- Prompt -
Would you please copy every line from the records that contains the word "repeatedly"?

- Collected data -
· · · · ·

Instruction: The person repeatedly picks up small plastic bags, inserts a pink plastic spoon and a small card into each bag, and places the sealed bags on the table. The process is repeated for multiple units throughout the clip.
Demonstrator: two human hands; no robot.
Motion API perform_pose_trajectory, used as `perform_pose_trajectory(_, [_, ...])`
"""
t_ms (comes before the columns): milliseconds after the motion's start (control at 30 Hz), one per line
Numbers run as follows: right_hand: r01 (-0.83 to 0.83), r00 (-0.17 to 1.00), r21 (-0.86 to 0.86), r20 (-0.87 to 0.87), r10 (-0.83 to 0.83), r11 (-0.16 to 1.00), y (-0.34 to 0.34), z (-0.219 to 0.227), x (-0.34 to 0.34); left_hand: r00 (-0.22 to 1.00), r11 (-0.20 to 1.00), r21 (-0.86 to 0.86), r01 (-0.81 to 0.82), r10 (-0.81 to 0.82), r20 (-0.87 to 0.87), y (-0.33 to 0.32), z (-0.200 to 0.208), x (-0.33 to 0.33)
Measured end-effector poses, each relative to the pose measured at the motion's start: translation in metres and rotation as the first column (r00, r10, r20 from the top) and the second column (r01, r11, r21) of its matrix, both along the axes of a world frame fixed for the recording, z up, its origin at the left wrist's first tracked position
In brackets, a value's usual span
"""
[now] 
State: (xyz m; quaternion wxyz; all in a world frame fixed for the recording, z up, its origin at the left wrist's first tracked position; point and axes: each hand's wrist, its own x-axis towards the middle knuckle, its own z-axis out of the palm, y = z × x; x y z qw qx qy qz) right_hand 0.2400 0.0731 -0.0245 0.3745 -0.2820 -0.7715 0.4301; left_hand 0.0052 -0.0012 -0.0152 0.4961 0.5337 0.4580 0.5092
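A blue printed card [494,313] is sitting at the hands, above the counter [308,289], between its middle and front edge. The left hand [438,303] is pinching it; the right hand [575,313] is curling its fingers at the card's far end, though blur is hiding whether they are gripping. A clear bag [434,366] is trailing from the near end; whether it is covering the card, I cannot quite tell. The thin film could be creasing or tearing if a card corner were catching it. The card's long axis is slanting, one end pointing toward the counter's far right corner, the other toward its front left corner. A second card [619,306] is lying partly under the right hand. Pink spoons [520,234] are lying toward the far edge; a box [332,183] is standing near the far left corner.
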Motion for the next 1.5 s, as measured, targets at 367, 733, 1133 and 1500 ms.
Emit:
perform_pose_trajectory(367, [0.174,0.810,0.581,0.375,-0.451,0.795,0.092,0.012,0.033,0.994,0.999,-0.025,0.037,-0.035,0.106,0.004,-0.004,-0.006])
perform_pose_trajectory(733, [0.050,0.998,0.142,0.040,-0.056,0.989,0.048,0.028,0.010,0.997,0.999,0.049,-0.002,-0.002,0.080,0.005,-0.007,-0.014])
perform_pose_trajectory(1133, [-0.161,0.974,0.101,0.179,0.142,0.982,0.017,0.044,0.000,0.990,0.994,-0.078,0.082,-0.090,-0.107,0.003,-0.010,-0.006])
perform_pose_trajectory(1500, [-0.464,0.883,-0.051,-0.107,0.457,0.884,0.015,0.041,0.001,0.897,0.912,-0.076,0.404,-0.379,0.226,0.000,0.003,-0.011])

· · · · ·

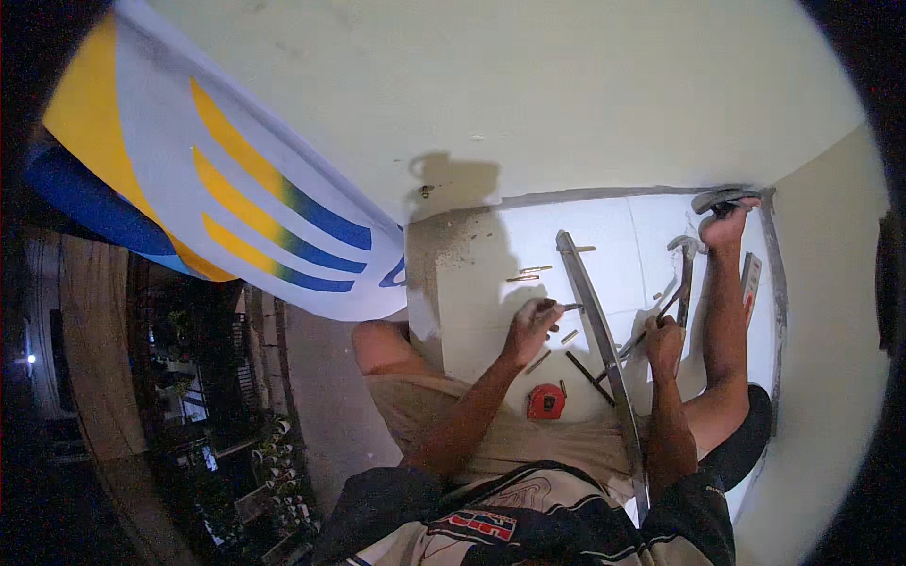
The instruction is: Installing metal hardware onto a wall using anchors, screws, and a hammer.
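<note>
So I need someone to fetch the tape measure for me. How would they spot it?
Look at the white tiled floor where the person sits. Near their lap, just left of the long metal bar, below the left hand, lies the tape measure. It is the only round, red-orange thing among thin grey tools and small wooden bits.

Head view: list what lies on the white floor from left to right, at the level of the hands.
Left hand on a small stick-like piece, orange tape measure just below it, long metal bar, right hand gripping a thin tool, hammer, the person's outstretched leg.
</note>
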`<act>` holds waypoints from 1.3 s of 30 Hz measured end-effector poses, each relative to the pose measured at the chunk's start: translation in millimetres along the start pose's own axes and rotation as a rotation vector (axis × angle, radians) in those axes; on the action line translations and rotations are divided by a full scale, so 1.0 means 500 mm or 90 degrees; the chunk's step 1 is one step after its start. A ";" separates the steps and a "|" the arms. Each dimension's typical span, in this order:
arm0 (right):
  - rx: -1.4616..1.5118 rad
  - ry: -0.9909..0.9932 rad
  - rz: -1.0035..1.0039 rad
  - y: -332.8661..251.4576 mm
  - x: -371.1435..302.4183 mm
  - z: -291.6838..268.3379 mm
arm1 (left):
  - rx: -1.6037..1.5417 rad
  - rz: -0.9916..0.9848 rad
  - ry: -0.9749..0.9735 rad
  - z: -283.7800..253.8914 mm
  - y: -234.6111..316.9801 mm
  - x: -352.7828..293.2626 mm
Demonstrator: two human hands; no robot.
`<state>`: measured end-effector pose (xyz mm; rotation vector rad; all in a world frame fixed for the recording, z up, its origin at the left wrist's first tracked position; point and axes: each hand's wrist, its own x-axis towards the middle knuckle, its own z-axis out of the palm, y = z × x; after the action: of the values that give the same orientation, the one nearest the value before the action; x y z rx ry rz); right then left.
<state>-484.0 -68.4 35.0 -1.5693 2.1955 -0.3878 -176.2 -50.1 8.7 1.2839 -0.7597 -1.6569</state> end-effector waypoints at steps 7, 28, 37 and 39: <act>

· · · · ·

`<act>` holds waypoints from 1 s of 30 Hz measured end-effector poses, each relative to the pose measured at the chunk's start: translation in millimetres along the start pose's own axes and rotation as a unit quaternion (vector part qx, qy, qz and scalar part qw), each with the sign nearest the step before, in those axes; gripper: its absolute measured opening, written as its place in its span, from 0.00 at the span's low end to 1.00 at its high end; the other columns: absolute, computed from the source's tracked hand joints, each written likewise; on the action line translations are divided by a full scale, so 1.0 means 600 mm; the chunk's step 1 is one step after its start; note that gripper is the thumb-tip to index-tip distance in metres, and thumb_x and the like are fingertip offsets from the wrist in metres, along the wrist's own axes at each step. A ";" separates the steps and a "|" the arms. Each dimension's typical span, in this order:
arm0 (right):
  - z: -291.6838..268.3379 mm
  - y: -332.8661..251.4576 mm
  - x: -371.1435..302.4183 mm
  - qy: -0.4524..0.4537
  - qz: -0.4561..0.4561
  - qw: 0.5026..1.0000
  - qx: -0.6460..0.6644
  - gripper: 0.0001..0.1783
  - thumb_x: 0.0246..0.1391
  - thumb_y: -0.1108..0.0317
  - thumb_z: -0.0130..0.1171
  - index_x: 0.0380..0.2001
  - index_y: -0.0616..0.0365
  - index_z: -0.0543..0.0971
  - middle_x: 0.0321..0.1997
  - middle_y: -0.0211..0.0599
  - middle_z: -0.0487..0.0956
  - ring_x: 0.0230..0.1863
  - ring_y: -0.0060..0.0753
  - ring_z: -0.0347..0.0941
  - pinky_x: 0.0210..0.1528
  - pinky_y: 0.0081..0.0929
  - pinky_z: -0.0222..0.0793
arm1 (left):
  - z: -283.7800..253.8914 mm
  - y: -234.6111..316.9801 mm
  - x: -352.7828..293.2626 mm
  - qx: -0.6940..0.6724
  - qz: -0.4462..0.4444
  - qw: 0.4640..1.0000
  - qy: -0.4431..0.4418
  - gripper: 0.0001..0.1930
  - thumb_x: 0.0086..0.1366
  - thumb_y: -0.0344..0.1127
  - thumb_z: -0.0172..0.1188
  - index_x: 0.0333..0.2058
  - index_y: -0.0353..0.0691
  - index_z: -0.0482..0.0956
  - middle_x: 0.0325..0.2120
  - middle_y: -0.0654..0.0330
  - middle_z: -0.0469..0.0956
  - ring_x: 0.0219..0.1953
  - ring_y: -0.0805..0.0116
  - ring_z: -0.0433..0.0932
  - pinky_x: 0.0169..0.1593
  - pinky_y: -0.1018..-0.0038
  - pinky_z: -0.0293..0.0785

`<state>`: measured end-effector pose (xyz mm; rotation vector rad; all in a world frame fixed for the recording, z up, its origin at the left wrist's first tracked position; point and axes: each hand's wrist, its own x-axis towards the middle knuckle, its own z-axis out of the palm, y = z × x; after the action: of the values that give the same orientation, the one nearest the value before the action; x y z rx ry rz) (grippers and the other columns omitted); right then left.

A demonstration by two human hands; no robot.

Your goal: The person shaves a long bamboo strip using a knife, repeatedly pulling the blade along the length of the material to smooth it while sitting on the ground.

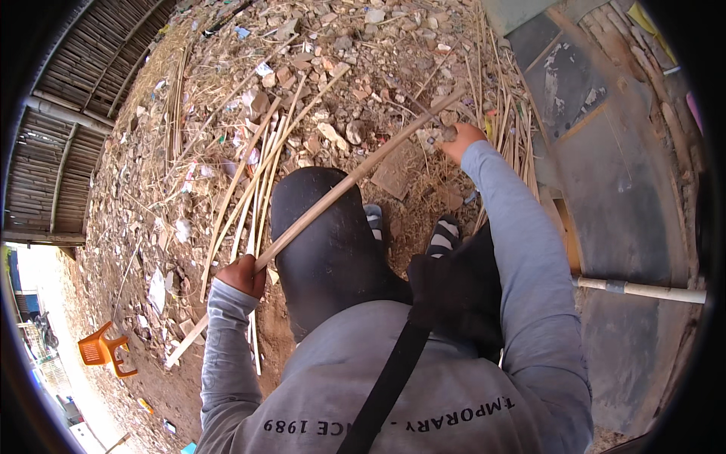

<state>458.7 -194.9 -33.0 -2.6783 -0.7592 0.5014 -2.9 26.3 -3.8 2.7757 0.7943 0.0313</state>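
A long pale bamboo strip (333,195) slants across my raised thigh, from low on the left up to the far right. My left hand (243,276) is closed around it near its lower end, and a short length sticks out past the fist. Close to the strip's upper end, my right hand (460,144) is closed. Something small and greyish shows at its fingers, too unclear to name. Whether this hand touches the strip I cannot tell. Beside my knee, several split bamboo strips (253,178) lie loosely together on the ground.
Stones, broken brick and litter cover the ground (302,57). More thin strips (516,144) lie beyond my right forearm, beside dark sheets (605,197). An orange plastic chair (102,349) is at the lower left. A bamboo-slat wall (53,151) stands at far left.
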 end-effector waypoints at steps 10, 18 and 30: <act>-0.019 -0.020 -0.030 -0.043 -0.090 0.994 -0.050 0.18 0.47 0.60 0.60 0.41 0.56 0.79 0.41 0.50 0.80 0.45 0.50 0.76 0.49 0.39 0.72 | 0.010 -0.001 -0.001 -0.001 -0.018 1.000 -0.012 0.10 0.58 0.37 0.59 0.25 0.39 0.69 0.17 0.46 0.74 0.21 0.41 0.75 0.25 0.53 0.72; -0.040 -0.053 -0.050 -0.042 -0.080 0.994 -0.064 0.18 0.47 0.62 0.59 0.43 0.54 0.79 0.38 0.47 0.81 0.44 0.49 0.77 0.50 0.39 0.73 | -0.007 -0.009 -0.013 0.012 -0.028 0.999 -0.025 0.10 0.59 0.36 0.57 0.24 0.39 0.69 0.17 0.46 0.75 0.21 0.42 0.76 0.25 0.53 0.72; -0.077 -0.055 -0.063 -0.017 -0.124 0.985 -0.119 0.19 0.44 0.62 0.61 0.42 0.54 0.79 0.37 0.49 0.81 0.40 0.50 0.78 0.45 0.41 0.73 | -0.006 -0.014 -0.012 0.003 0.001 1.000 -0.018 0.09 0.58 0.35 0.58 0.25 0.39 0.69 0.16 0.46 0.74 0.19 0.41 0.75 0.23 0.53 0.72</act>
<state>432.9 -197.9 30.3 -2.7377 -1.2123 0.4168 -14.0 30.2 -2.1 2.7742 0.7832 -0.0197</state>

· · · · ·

- Response box -
Instruction: The person repeatedly picks up small plastic bags, inserts a pink plastic spoon and a small card into each bag, and places the sealed bags on the table. The process is repeated for multiple units throughout the clip.
Your goal: The person shaves a long bamboo strip using a knife, repeatedly pulling the blade along the length of the material to smooth it while sitting on the ground.

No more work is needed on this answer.